Copy out each line below verbatim, skipping any picture.

================

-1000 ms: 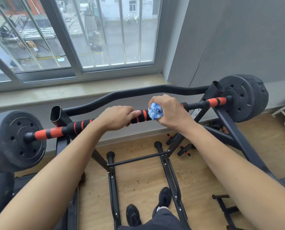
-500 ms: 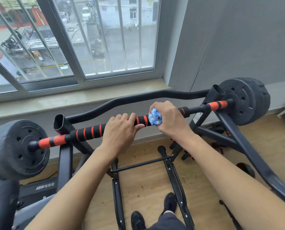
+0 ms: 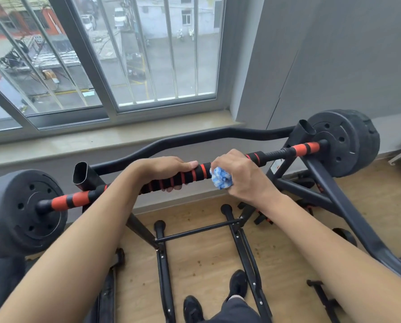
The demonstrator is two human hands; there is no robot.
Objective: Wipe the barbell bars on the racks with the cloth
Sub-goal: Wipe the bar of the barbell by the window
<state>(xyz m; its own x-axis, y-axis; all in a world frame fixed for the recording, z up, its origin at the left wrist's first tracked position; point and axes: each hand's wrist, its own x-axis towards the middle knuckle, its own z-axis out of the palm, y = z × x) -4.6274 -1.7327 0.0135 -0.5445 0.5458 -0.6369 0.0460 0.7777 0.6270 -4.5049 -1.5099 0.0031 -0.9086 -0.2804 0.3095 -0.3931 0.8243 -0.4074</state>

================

WRITTEN REPLY —
-1000 ms: 
-500 ms: 
+0 ms: 
The demonstrator is two human hands; there is no robot.
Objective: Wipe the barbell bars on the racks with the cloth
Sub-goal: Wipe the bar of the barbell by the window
<state>(xyz m; its own x-axis, y-axis; all in a world frame fixed for the recording, z up, its origin at the left wrist's first tracked position; point and axes: each hand's wrist, its own x-axis towards the middle knuckle, its own z-axis out of the palm, y = z × x) -4.6274 -1.7327 0.0135 -0.5445 0.5458 -0.6369 0.0460 0.7777 0.6270 -4.5049 -1.5099 0.0031 -0.9086 -0.2804 0.3095 -0.3931 0.8243 -0.4074</state>

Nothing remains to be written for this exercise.